To avoid any discrepancies that might mess up your final annual financial statements it’s important to closely monitor the finances throughout the year.
Therefore, accurately closing your accounts at the end of each month is critical for producing reliable financial statements. Month-end close allows a company to properly record and account for all transactions that have occurred during the month and to precisely reflect the financial situation and performance.
It spots any irregularities or issues and helps to ensure compliance with financial reporting standards and regulations. The month-end closing process is an essential part of the accounting cycle and helps to ensure the integrity and reliability of a company’s financial information.
That being said, having an understanding of the process and an organized checklist of tasks that need to be completed is key to ensuring accuracy and efficiency.
Today, we’ll go over all the important steps needed for a successful month-end close and give you an extensive guide to managing your month-end close process.
What is the month-end close?
At the end of every month, accounting teams make comprehensive assessments and reviews of financial activity to generate monthly financial statements. This process is known as the month-end close procedure.
The month-end close in accounting is a critical step that keeps the books balanced and up to date. At the end of each month, accountants go through all transaction records from that period and make sure each has been properly entered into the proper accounts.
This process also involves preparing balance sheets or income statements and making any necessary adjustment entries. Month-end closes usually occur right before month-end reports are due, so accuracy is important to ensure proper bookkeeping.
The monthly close is extremely important, as it creates an internal paper trail that can track how business funds are being used throughout the year.

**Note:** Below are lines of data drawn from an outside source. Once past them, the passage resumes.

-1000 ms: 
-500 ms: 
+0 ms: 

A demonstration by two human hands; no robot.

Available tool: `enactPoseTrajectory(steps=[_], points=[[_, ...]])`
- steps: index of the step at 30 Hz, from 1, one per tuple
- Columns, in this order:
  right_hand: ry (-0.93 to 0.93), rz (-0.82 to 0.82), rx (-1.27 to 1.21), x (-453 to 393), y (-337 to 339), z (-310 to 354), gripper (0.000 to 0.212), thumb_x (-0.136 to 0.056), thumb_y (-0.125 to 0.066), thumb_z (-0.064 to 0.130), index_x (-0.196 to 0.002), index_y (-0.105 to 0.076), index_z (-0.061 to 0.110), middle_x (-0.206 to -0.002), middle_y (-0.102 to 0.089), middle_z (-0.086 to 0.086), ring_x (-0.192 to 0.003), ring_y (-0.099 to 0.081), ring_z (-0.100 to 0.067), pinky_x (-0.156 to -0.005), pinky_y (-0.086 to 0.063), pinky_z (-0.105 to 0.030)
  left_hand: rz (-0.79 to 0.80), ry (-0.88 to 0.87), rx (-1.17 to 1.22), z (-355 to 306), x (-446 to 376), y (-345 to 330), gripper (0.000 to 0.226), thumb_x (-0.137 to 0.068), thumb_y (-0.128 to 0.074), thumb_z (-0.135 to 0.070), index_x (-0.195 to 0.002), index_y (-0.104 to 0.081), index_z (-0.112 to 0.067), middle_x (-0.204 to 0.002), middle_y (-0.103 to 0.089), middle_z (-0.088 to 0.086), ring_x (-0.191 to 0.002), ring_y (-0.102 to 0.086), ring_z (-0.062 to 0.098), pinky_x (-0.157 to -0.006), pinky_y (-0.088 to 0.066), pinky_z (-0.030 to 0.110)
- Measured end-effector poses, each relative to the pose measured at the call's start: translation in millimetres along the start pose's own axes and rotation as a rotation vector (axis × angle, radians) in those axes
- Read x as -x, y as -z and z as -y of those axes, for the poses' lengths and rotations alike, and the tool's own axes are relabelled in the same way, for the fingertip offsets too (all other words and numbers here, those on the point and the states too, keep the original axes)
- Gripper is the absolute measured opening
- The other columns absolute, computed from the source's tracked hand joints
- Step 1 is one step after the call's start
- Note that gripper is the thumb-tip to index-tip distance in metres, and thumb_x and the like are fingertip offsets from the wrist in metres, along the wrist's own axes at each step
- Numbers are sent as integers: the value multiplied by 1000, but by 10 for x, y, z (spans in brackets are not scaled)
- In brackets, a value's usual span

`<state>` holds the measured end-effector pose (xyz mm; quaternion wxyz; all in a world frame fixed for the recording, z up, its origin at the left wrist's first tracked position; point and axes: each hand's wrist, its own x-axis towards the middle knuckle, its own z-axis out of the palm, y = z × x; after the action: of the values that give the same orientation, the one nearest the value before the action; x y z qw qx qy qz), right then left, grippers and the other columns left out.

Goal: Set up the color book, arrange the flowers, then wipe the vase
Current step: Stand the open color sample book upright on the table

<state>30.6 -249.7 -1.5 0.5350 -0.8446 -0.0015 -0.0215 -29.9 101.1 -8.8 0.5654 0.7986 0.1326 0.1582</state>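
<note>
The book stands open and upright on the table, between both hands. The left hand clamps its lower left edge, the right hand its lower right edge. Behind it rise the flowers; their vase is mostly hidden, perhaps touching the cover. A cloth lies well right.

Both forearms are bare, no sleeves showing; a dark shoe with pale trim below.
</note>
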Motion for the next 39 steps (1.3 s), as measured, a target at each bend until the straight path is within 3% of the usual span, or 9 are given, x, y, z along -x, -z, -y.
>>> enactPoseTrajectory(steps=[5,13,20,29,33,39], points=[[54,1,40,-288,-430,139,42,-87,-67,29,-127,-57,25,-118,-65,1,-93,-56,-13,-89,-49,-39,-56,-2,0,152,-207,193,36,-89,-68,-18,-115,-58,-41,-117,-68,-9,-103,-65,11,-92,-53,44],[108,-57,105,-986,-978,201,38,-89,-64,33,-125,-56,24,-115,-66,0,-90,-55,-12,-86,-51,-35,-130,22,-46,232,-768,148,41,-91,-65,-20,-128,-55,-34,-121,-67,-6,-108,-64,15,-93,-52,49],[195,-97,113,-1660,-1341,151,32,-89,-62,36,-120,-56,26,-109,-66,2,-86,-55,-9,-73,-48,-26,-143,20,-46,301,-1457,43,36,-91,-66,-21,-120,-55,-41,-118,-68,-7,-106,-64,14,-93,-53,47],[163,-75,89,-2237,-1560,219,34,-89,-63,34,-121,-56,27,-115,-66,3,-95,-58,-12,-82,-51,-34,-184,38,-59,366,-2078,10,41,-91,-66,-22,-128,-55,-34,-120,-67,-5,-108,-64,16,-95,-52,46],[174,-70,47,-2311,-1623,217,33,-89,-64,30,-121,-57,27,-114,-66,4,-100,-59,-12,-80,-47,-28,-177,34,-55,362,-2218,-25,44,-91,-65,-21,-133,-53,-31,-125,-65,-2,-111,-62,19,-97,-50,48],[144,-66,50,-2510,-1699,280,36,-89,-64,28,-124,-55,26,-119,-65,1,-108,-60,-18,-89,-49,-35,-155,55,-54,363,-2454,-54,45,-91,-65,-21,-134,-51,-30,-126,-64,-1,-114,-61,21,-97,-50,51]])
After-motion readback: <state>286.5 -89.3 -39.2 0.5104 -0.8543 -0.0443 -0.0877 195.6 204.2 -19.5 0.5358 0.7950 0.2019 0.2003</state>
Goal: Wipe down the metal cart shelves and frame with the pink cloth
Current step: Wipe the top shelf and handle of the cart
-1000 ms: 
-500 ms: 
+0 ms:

Month-end close process flowchart
|1. Review transactions||Review and reconcile all transactions for the month, including sales, purchases, expenses, payroll, and bank statements.|
|2. Accrue expenses||Identify any expenses that have been incurred but not yet recorded, and record them in the appropriate accounts.|
|3. Adjust account balances||Make any necessary adjusting entries to ensure that account balances are accurate and up-to-date.|
|4. Close temporary accounts||Transfer the balances of temporary accounts (such as revenue and expense accounts) to permanent accounts (such as retained earnings).|
|5. Generate financial statements||Prepare the balance sheet, income statement, and statement of cash flows for the month.|
|6. Review financial statements||Review the financial statements for accuracy and completeness, and make any necessary adjustments.|
|7. Communicate with stakeholders||Share the results of the month-end close process with stakeholders, such as management, shareholders, and board members.|
|8. Update budget and forecast||Use the results of the month-end close process to update the budget and forecast for the organization.|
|9. Set the period to closed||Mark the period as closed in the accounting system to prevent any further transactions from being recorded for that month.|
The month-end close process is a series of steps that are taken to ensure the accuracy and completeness of an organization’s financial statements at the end of each accounting period.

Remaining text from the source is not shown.